High Availability Sequencer

ev-node supports running your sequencer in a High Availability (HA) cluster using the Raft consensus algorithm. Instead of a single aggregator node that is a point of failure, multiple nodes form a cluster that automatically elects a leader and recovers from individual node failures without manual intervention and without halting block production.

Why Raft HA

A single sequencer node means that if the machine crashes, loses power, or needs maintenance, your chain stops producing blocks until the node is back online. With a Raft cluster:

Automatic failover — when the active leader fails, remaining nodes elect a new leader within seconds.
No double-signing — the Raft log guarantees at most one leader at a time and synchronizes block state across all nodes before any block is committed.
Graceful restarts — before shutting down, the leader transfers leadership to a healthy peer so downtime is measured in milliseconds.
Fault tolerance — a 5-node cluster keeps producing blocks as long as at least 3 nodes are reachable; it can absorb 2 simultaneous failures.

How It Works

Each node in the cluster runs ev-node in aggregator mode with Raft enabled. The nodes communicate over a private TCP transport to:

Elect a leader — using Raft leader election. Only the elected leader produces blocks.
Replicate state — every block the leader produces is appended to the Raft log and replicated to all followers before it is considered committed.
Apply to FSM — each node applies committed log entries to its Finite State Machine (FSM), which tracks the latest committed block height, hash, and timestamp.
Detect failure — followers watch for heartbeats from the leader. If heartbeats stop arriving within the election timeout, a follower starts a new election.
Catch up — a node that was offline rejoins by receiving a Raft snapshot (fast-forward to the current head) and then fetching any missing historical blocks from peers via P2P.

Storage

Raft state is stored in the directory specified by raft.raft_dir:

File	Purpose
`raft-log.db`	Raft log entries (BoltDB)
`raft-stable.db`	Current term and vote state (BoltDB)
`*.snp`	Snapshots of the FSM state

These files represent the node's cluster identity. They must live on persistent storage — loss of this directory is equivalent to removing the node from the cluster.

Cluster Sizing

Always run an odd number of nodes. Raft requires a majority (quorum) to elect a leader and commit entries.

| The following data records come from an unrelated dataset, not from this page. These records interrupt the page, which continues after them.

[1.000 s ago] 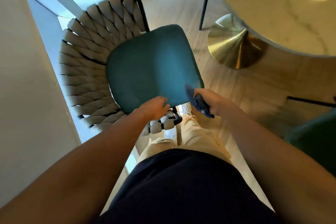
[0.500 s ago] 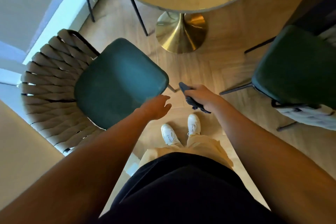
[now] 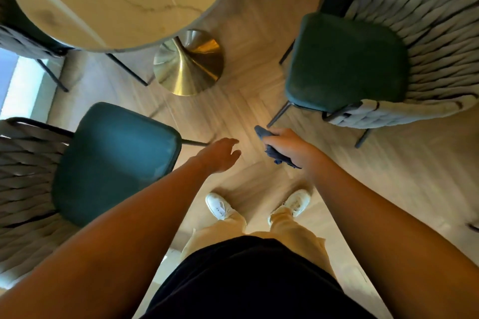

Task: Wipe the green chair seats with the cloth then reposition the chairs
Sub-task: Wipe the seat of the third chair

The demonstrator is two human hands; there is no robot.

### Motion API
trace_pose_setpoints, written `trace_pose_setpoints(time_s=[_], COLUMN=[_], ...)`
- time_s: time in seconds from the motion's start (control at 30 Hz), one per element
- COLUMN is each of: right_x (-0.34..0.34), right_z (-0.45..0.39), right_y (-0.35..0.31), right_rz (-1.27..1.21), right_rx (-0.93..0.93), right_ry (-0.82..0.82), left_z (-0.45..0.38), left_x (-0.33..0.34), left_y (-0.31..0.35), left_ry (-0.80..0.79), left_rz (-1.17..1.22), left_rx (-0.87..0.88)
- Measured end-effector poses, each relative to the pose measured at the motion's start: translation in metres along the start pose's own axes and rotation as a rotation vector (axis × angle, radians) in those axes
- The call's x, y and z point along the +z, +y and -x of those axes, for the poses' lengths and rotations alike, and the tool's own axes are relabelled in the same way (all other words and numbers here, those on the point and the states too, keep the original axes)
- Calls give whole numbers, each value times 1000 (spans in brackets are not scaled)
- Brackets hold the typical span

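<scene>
Green velvet seat on the left chair (image 3: 114, 160), woven backrest behind it, and the left hand (image 3: 220, 154) hovers just past its front corner, fingers loose and holding nothing. The right hand (image 3: 290, 149) grips the dark blue cloth (image 3: 270, 147), bunched in curled fingers, over bare wooden floor (image 3: 233, 111). A second green chair (image 3: 347, 65) stands up right, clear of both hands. Marble surface (image 3: 116, 0) sits ahead on its brass base (image 3: 189, 65).

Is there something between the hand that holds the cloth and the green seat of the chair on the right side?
Nothing visible. The right hand grips the cloth over bare floor; only the chair's thin front leg lies near the path to the right chair seat.
</scene>
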State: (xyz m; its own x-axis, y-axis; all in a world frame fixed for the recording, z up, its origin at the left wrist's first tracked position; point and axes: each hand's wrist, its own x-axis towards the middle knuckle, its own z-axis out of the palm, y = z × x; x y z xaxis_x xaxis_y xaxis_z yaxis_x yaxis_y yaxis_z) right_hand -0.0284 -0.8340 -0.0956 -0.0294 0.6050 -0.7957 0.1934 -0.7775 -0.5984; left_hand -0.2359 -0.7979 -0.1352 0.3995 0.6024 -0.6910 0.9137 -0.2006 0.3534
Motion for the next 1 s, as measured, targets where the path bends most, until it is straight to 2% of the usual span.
trace_pose_setpoints(time_s=[0.17, 0.4, 0.53, 0.77, 1.0], right_x=[-79, -186, -227, -299, -383], right_z=[21, 41, 41, 7, -43], right_y=[25, 34, 28, 12, -22], right_rz=[-100, -153, -191, -258, -154], right_rx=[-13, -74, -84, -77, -10], right_ry=[71, 168, 185, 256, 262], left_z=[-40, -87, -106, -170, -246], left_x=[7, -1, -10, -30, -68], left_y=[81, 195, 234, 278, 332], left_ry=[-44, -20, -27, -40, -76], left_rz=[-84, -121, -156, -77, -56], left_rx=[45, 97, 121, 114, 74])
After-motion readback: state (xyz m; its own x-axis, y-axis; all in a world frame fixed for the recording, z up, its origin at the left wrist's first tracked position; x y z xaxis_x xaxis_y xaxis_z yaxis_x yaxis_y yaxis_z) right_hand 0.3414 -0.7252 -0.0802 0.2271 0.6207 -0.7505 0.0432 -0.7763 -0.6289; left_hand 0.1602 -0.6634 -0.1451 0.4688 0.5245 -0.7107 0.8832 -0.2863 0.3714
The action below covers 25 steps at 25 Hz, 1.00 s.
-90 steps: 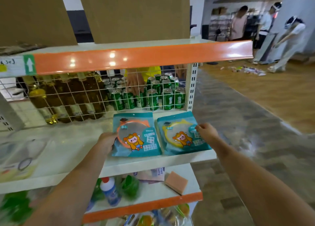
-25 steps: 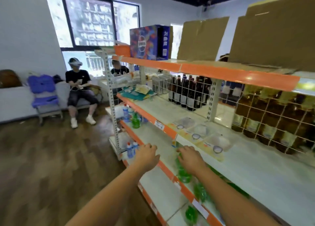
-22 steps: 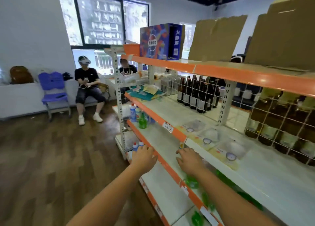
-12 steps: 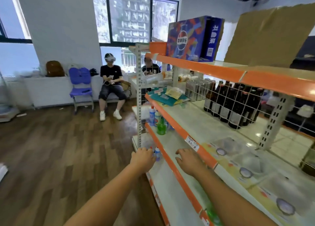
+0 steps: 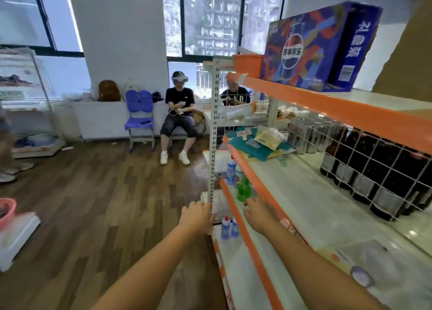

Nodes	Quorum	Tolerated failures
3	2	1
5	3	2
7	4	3

5 nodes is the recommended production configuration. It tolerates two simultaneous node failures — enough to absorb a rolling upgrade plus an unexpected crash at the same time — while keeping the cluster size manageable.

Network Requirements

Raft transport is plain TCP with no built-in encryption. Before deploying:

Run all nodes inside a private network, VPN, or encrypted mesh (WireGuard, Tailscale, AWS VPC, etc.).
Never expose the Raft port to the public internet. An attacker with access to the Raft port can send forged messages that disrupt or hijack cluster consensus.
Ensure low-latency connectivity between nodes. Timeouts must be sized larger than the worst-case round-trip time (RTT) between any two nodes in the cluster.

Node Placement

Run all nodes in the same region, spread across different availability zones.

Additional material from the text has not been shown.